Background: Association studies in recently admixed populations are extremely useful to identify the genetic architecture of pigmentation, due to their high genotypic and phenotypic variation. However, to date only four Genome-Wide Association Studies (GWAS) have been carried out in these populations.
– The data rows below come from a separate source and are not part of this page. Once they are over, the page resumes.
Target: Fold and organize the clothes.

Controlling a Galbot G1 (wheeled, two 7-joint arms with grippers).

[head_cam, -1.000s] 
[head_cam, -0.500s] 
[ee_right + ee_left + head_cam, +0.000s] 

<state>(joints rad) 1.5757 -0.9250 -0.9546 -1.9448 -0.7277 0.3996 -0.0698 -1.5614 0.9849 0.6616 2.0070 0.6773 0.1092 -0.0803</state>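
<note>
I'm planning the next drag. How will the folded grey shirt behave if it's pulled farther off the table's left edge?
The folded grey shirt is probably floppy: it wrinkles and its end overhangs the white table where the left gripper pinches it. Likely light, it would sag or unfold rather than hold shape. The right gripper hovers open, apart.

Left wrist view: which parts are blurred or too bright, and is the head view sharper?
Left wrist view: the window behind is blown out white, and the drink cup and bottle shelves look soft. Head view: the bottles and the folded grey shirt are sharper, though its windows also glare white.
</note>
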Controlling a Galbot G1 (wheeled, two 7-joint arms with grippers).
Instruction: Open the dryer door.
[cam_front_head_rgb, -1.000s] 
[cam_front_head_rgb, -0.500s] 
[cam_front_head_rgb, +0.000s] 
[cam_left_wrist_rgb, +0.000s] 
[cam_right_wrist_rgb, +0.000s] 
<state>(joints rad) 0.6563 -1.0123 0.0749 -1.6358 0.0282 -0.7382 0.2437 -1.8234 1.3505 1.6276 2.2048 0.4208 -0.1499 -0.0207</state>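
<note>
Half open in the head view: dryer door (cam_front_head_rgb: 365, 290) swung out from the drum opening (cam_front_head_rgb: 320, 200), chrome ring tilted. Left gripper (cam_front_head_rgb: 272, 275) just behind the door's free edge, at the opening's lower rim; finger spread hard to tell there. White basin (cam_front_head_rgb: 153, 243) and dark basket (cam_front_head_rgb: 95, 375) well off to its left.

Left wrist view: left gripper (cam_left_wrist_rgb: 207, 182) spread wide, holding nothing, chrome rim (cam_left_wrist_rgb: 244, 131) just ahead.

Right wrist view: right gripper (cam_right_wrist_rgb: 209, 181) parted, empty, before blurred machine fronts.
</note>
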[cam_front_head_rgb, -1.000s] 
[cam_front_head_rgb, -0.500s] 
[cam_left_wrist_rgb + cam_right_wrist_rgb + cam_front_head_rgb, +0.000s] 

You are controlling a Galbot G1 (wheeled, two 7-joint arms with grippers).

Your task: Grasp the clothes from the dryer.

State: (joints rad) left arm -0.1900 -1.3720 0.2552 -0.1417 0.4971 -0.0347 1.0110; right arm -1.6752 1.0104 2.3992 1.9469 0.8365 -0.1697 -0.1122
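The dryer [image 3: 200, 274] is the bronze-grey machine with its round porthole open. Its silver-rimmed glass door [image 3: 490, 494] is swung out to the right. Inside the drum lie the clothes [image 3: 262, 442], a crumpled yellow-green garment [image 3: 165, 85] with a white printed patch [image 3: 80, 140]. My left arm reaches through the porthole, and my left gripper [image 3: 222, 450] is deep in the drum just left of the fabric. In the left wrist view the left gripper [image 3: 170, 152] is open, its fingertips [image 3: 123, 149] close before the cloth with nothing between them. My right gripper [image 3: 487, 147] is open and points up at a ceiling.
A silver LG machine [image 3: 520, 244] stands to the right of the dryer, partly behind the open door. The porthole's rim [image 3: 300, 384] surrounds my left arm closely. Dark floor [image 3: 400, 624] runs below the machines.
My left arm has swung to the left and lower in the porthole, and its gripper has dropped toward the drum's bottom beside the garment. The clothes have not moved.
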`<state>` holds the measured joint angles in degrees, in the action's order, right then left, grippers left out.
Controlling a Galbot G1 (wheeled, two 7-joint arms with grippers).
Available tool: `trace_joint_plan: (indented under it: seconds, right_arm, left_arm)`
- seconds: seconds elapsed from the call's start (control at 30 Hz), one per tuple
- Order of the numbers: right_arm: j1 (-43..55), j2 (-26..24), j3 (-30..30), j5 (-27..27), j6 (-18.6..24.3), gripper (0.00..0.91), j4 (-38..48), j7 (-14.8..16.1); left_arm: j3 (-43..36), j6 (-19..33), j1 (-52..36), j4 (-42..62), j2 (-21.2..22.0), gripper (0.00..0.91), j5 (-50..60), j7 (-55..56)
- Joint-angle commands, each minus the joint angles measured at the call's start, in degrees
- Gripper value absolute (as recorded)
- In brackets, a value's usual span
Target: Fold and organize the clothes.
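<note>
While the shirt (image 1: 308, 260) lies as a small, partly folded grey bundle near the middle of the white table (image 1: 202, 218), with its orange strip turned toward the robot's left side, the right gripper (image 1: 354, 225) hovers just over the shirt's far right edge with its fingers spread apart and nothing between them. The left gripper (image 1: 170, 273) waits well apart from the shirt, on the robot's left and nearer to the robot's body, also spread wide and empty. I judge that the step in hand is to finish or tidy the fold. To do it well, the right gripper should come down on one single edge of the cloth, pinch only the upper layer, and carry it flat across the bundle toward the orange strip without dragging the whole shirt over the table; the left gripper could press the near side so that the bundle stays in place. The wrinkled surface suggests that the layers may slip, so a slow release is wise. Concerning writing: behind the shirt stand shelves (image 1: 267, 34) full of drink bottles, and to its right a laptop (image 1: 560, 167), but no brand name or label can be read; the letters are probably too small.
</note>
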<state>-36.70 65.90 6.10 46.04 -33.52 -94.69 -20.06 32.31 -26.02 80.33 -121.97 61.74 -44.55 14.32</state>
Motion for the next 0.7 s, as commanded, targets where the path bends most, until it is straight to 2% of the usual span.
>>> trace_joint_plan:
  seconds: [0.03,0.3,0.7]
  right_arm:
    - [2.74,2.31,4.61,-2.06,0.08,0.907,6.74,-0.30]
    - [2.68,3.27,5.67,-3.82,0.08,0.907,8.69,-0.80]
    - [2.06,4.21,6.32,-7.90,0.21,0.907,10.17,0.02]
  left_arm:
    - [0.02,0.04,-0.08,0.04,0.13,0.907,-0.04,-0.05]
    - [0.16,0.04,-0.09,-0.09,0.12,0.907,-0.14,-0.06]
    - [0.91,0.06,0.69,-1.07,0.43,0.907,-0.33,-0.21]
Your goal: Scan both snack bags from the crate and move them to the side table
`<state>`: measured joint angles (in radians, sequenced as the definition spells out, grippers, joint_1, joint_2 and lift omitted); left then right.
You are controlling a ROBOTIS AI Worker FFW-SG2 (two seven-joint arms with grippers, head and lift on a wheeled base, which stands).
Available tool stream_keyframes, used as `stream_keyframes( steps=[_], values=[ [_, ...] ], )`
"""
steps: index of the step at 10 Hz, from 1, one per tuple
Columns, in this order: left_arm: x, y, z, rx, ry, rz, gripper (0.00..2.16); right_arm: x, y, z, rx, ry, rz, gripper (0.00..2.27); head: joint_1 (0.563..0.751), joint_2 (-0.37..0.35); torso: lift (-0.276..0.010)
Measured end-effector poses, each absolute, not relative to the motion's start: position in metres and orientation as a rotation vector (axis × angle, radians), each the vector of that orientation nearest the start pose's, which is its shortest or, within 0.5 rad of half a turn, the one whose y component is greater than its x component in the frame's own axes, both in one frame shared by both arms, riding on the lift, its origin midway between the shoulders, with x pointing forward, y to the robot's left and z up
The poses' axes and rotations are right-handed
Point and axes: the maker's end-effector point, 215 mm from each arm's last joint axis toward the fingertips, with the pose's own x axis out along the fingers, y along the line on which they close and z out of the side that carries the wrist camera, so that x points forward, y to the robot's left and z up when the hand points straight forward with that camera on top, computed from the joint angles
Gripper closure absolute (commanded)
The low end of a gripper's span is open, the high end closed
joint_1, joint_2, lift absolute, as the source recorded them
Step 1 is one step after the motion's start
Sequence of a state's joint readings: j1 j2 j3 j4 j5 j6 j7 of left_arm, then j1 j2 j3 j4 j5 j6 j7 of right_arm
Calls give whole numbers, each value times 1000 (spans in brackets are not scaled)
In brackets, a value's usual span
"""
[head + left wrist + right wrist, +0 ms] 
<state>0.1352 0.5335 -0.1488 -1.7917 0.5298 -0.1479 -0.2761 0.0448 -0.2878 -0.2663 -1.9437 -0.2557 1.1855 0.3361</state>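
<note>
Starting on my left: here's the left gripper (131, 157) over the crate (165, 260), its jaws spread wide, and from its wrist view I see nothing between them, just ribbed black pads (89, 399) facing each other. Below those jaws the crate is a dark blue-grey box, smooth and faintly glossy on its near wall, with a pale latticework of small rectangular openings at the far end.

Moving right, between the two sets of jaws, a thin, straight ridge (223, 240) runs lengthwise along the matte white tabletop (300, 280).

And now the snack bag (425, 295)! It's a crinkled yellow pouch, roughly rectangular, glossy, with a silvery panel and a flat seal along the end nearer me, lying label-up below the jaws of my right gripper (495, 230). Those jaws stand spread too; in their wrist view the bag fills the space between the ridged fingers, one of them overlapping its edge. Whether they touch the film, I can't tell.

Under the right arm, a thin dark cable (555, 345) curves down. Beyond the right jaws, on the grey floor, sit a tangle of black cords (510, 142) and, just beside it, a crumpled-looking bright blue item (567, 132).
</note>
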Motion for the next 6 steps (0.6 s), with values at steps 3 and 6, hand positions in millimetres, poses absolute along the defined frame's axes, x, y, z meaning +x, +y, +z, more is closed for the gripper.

Results: We present a GWAS of skin pigmentation in an admixed sample from Cuba (N=762). Additionally, we conducted a meta-analysis including the Cuban sample, and admixed samples from Cape Verde, Puerto Rico and African-Americans from San Francisco. This meta-analysis is one of the largest efforts so far to characterize the genetic basis of skin pigmentation in admixed populations (N=2,104). We identified five genome-wide significant regions in the meta-analysis, and explored if the markers observed in these regions are associated with the expression of relevant pigmentary genes in human melanocyte cultures. In three of the regions identified in the meta-analysis (SLC24A5, SLC45A2, and GRM5/TYR), the association seems to be driven by non-synonymous variants (rs1426654, rs16891982, and rs1042602, respectively). The rs16891982 polymorphism is strongly associated with the expression of the SLC45A2 gene. In the GRM5/TYR region, in addition to the rs1042602 non-synonymous SNP located on the TYR gene, variants located in the nearby GRM5 gene have an independent effect on pigmentation, possibly through regulation of gene expression of the TYR gene. We also replicated an association recently described near the MFSD12 gene on chromosome 19 (lead variant rs112332856). Additionally, our analyses support the presence of multiple signals in the OCA2/HERC2/APBA2 region on chromosome 15. A clear causal candidate is the HERC2 intronic variant rs12913832, which has a profound influence on OCA2 expression. This variant has pleiotropic effects on eye, hair, and skin pigmentation. However, conditional and haplotype-based analyses indicate the presence of other variants with independent effects on melanin levels in OCA2 and APBA2. Finally, a follow-up of genome-wide signals identified in a recent GWAS for tanning response indicates that there is a substantial overlap in the genetic factors influencing skin pigmentation and tanning response.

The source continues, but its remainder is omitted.